The Hawaii Five-0 series finale airs on CBS this Friday, after almost a decade of a show that was not only a TV crime drama fan favorite—but also was able to surpass its iconic 1986 predecessor.

TV reboots are lucky to get out of their first season, let alone last ten seasons and become one of their network’s most reliable hits. But that’s what happened when the Eye announced Five-0 was coming back in 2010 with Alex O’Loughlin (Moonlight, The Shield) in the role of Steve McGarrett. It caught on immediately, and lasted just two seasons less than the original series starring Jack Lord, with over 230 episodes.

Of course, television has changed quite a bit since the first Hawaii Five-0 premiered in 1968. For that and other reasons, the 2010 version of Five-0 has ended up being better than the original in a number of respects.

Check out these ways that the Hawaii Five-0 reboot beat the original series:

1. It was more of an ensemble

There was no doubt that Jack Lord was the star of the previous Hawaii Five-0. In many episodes, the other characters that worked with Steve McGarrett on the task force felt like they were just props to support him as he ultimately solved the case of the week. While some installments did focus on different main cast members, Lord was always the driving force behind the show and Steve was always the unquestioned center.

(This was to some extent intentional; per The Independent, Lord also had a financial stake in the series, and thus insisted that all the other cast members were “featured guests” rather than his co-stars. Even James MacArthur, who played Steve’s right-hand man Danny Williams, only got a “with” credit in the seasons that he appeared.)
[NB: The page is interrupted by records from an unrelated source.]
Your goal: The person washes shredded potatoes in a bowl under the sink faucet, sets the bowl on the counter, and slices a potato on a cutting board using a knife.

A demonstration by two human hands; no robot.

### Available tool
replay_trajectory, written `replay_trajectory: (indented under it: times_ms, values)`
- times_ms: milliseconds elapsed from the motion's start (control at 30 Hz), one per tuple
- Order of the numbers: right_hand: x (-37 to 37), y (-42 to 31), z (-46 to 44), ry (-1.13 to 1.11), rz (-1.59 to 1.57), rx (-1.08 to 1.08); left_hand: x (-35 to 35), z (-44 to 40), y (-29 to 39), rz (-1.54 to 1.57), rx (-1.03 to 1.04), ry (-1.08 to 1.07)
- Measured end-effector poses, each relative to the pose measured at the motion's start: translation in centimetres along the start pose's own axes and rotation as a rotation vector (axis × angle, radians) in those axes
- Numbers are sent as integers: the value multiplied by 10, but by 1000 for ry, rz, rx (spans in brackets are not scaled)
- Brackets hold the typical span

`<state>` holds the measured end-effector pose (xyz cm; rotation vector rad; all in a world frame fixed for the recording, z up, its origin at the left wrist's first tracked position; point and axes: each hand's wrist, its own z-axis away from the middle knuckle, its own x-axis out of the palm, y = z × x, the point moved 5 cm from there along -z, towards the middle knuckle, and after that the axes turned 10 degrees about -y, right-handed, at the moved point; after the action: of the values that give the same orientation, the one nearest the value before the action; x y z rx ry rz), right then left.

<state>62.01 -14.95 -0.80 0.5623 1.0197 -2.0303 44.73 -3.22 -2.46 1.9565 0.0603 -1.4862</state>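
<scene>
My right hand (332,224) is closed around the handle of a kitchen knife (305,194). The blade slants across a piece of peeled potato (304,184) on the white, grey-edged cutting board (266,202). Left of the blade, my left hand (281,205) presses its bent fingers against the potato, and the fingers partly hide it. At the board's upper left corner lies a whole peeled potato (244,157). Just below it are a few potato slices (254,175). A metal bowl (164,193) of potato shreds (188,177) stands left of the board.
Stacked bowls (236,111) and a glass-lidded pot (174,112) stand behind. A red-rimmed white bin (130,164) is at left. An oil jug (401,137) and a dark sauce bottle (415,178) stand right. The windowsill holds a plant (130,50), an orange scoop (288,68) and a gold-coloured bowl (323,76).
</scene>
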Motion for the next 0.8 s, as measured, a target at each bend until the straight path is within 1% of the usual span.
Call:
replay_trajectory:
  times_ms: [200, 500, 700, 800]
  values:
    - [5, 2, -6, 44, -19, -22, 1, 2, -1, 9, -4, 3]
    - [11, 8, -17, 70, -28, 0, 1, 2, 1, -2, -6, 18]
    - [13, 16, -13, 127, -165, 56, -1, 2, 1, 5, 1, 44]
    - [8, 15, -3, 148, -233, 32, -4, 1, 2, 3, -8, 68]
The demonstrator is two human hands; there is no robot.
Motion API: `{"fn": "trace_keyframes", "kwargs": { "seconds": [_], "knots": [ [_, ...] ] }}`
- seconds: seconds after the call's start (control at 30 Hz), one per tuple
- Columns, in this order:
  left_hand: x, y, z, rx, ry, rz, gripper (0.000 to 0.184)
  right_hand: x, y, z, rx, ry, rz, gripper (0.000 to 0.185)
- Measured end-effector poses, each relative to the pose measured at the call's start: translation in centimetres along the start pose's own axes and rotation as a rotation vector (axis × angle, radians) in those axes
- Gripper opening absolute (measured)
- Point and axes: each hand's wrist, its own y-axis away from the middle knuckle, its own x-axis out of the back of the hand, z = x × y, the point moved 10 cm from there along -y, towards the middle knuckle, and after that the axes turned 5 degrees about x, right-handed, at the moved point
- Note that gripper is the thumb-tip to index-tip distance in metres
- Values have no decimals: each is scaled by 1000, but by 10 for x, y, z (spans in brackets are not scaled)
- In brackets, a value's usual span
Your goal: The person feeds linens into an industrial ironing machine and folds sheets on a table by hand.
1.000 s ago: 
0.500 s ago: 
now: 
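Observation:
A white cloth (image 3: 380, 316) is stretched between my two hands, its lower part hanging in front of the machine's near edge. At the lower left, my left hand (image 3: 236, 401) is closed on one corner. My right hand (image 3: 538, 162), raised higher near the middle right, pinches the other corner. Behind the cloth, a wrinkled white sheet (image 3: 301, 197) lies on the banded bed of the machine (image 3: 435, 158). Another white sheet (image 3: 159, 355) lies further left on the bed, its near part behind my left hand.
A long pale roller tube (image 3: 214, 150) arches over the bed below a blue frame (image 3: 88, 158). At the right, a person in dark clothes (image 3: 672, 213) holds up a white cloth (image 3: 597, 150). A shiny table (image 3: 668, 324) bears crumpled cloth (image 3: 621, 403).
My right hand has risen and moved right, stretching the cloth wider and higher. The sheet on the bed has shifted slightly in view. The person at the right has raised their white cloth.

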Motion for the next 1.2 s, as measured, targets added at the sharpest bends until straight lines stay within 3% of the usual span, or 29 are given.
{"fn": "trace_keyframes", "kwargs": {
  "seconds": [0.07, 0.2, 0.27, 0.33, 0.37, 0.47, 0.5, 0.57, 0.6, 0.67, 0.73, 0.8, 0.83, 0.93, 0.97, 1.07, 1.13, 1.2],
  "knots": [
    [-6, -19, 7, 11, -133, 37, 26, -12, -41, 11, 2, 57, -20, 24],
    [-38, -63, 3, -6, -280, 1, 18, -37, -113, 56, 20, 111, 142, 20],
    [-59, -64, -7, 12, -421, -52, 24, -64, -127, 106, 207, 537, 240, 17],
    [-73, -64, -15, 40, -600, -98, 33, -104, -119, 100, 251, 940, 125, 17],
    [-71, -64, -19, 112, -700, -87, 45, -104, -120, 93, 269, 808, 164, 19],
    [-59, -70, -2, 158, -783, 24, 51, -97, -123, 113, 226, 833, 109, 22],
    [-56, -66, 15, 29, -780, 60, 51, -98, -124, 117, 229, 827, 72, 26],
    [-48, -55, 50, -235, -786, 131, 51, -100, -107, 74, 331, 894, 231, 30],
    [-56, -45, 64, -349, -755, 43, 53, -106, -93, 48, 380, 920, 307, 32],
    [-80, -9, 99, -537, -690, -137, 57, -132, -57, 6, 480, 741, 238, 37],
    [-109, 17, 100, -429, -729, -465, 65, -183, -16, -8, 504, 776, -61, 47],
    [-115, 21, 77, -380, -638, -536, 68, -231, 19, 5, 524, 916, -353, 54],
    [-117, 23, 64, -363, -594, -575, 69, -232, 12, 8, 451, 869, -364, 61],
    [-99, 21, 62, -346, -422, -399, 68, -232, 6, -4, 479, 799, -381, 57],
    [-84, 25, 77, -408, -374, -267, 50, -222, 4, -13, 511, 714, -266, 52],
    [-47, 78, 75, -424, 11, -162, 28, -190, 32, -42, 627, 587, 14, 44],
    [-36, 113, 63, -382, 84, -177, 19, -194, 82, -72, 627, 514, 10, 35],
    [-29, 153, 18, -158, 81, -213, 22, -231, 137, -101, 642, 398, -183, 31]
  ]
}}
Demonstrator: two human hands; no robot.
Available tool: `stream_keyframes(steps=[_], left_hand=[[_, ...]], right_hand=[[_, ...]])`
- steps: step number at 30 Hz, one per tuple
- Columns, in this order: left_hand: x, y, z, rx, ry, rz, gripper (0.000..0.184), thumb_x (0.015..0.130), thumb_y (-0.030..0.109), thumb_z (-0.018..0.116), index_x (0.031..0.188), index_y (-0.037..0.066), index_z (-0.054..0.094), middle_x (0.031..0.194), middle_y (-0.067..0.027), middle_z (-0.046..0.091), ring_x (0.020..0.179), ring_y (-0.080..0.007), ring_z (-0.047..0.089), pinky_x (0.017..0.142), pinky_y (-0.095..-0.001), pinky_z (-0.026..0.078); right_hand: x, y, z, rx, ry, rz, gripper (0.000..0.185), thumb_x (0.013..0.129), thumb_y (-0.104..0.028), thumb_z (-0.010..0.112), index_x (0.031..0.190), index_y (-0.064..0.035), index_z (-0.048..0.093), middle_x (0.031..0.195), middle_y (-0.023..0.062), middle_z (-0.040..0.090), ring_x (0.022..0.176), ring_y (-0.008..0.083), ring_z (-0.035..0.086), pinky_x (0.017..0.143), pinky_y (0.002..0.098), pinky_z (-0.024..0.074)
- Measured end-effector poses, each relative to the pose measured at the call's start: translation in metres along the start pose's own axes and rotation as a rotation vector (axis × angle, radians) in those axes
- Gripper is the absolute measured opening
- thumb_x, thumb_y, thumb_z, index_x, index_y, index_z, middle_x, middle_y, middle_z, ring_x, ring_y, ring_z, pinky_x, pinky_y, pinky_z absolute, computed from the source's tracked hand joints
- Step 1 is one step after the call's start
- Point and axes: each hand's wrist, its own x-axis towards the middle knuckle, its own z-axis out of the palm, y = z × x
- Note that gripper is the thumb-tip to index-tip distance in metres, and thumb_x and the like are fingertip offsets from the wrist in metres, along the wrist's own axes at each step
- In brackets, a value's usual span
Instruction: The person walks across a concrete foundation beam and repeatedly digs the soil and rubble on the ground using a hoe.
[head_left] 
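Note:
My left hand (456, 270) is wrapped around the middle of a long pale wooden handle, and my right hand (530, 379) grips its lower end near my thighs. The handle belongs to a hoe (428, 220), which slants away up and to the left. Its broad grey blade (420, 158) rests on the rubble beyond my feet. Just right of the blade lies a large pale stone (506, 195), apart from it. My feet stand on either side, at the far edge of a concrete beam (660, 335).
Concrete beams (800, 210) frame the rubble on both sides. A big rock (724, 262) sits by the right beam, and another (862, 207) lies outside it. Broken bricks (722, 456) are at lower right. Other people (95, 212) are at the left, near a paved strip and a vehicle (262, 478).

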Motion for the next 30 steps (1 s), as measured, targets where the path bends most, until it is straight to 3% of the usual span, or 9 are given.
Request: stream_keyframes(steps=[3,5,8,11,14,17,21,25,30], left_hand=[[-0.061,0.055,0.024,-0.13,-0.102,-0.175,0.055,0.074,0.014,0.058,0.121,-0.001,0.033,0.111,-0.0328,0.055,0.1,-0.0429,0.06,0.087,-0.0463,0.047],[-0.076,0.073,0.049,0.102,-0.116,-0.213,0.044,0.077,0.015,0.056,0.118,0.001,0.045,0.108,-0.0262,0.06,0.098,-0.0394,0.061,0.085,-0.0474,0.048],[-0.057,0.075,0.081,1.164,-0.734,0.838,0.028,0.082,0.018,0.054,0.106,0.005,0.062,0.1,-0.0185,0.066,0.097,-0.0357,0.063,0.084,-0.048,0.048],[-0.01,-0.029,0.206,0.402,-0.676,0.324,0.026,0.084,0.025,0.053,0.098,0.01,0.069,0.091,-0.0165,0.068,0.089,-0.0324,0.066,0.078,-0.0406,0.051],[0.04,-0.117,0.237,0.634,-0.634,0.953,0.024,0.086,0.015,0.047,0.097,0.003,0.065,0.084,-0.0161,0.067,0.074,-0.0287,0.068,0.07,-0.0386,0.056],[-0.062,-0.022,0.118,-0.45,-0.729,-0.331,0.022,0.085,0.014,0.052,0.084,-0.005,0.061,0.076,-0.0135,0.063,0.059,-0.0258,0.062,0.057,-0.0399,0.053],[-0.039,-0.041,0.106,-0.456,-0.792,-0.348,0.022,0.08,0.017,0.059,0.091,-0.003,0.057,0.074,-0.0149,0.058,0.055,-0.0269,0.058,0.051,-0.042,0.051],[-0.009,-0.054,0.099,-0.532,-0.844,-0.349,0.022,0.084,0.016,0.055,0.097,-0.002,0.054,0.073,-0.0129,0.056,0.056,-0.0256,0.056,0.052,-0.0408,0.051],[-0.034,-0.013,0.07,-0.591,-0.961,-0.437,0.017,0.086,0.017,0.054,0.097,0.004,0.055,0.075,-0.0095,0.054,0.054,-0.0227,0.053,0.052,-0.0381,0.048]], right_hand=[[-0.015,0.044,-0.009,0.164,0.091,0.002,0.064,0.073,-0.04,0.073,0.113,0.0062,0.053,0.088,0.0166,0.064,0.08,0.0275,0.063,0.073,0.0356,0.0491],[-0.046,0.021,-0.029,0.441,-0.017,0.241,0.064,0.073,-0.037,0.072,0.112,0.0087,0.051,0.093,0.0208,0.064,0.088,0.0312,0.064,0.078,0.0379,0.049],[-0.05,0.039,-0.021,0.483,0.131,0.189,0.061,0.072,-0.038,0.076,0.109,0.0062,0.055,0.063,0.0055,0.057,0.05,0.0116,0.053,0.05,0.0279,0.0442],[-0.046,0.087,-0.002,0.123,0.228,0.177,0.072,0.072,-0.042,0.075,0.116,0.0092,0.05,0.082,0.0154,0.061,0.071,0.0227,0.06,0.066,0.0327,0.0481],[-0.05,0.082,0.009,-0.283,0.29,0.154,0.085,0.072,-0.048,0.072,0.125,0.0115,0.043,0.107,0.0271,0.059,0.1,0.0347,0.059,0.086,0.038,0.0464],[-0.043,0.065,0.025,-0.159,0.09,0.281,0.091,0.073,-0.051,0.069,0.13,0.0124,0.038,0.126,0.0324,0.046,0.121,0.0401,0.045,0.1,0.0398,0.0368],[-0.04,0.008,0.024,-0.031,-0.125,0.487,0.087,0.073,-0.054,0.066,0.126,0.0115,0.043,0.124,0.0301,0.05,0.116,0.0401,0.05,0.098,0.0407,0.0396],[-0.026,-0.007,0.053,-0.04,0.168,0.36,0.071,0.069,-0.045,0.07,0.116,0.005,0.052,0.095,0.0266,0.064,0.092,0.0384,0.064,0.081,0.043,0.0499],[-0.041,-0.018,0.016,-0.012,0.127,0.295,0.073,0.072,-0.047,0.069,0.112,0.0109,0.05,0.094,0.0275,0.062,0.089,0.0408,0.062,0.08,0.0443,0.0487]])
In the current Hawaii Five-0, while Steve is still the head of the task force and the show’s most dynamic character, things have always been much more well-balanced. All of the other characters have gotten fleshed out, and all of them get episodes or moments where they get to be the hero, too. The unit truly does feel like the ohana that the show wants us to believe it is, and that made watching this series more enjoyable than the one that came before.